Victoria was agoraphobic and suffered with fibromyalgia that left her experiencing constant pain throughout her body.
Her mother Susan Kemlo pursued legal action against Capita and they were ordered to pay £10,000 for maladministration over how they had handled her disability claim, including making inaccurate statements about her.
A week after Victoria’s death, a Social Security Tribunal appeal found that she had been eligible for the benefit and the original decision had been wrong. Capita decided to drop the case before it could reach Telford County Court where they were seeking to set the original decision aside.

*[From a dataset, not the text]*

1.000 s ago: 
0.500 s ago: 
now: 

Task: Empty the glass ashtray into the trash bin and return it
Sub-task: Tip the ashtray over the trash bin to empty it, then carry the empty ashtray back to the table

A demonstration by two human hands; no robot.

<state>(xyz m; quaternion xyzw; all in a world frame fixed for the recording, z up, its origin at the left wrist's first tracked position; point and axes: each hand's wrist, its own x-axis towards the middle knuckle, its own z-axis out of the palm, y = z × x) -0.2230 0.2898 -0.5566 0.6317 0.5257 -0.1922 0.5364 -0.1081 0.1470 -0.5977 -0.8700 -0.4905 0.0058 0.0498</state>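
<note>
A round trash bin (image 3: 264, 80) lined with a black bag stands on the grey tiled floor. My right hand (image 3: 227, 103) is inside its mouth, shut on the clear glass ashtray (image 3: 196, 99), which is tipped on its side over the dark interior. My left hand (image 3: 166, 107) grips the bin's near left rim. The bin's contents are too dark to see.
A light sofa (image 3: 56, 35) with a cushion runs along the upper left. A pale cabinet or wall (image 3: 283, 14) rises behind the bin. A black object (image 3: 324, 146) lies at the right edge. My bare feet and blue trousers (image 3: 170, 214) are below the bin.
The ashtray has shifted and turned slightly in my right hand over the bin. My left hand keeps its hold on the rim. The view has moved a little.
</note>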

That many people are in similar situations reflects the government callousness and indifference as to the plight of benefit claimants.
The death of Phillipa Day follows the social murder of over 131,000 people due to austerity measures from 2012 to 2019. The Institute for Public Policy Research noted how a “decade of austerity has resulted in cuts to public health, prevention and mental health budgets in the NHS [National Health Service], and wider national and local government services which help drive better health.”
Since then, the ruling elite has only intensified its sadistic assault on the poorest and most vulnerable in society.
Thérèse Coffey, the work and pensions secretary, speaking in 2020, told the Commons Work and Pensions Select Committee that the DWP has no duty of care to benefit claimants, and the duty should be left to “the local councils, the social services, the doctors and other people.” This year Coffey suggested that Universal Credit benefit claimants who have lost the £20 a week uplift in payments, the largest one-off benefit cut in British history, should work more hours to make up the difference.
The Parliamentary Standards Authority records that Coffey claimed on top of her MP’s salary and minister’s salary (combined over £140,000), over £201,000 in parliamentary expenses during 2019-20.